Ayurvedic practices are based on the belief that the human body is governed by the interaction between three energy types, known as “Dosha” (life-force), and these energies are in turn governed by the interaction between the five elements that form the foundation of life: Water, air, fire, earth, and ether (the material of which the heavens, or upper regions of space, are composed).

The three doshas each contain two out of the five elements. They are constantly moving within the body, which is essential to healthy bodily functions. If there is too much or too little movement of a specific dosha, the physical and psychological processes governed by it will experience disruption, the severity of which will be determined by the level of imbalance.

Both physical and emotional factors can cause an imbalance in the doshas, each of which is especially vulnerable to certain foods, negative emotions, and unhealthy behaviors.

The three doshas are:

  1. Vata dosha, composed of ether and air
  2. Pitta dosha, composed of fire and water
  3. Kapha dosha, composed of water and earth

It’s believed that in each individual, one of the three doshas will be stronger than the other two, and this will play a role in shaping their personality and physical characteristics. The effects can be positive or negative, depending on whether or not the dosha is out of balance.

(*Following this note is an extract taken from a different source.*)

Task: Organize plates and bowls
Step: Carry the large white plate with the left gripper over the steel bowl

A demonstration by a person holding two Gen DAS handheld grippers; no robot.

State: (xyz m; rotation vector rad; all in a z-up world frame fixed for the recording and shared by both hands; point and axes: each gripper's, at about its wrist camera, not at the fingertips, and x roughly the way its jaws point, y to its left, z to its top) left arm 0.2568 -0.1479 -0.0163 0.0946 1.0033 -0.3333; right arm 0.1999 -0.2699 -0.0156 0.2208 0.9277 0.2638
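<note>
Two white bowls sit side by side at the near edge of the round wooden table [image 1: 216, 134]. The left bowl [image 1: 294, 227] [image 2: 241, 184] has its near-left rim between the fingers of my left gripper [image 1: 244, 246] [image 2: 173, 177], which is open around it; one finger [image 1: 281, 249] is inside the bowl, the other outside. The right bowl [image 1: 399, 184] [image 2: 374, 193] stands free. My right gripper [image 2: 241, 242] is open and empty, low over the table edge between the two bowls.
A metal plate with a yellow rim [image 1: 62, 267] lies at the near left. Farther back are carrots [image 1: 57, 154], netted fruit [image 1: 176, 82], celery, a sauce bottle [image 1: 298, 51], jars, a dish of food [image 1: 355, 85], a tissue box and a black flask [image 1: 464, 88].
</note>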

For example, people with Vata dosha as their primary energy are blessed with increased enthusiasm and creativity, but if the dosha grows too strong, the energy turns against them, making them more vulnerable to conditions such as anxiety, insomnia, and skin disease.

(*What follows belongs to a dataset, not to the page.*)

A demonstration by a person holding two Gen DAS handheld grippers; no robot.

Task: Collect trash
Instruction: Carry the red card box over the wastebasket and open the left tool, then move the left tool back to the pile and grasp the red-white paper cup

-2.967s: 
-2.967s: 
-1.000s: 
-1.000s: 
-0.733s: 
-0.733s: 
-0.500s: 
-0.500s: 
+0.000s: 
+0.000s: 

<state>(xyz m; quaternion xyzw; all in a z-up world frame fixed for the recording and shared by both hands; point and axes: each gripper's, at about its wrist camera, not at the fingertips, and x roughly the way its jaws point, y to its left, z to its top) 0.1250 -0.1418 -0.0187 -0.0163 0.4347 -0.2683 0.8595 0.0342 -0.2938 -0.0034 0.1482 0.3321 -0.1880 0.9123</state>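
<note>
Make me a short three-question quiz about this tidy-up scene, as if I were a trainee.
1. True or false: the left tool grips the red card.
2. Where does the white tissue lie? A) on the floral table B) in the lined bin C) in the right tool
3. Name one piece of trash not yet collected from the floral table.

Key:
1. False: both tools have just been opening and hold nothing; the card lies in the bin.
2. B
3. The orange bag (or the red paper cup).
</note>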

The dominant dosha of a patient is one of the primary factors that ayurvedic practitioners take into account when determining treatment programs.

Combining ancient wisdom with modern science

Ayurvedic medicine has its roots in Ancient India, and, according to, at least 80% of India’s population still practice it exclusively, or use its methods as a complement to western medicine.

In the United States, it is classified as complementary and alternative medicine (CAM). The 2007 National Health Interview Survey found that over 200,000 Americans had made use of Ayurvedic practices in the previous year.

Like Chinese medicine and homeopathy, Ayurvedic medicine is classified as a complete medical system with its own theories, philosophies, and practices, many of which can be used alongside conventional medical practices without having to adopt the entire ayurvedic system.

In the end, the best approach is to find the right balance: The very idea that is fundamental to the practice of Ayurvedic medicine.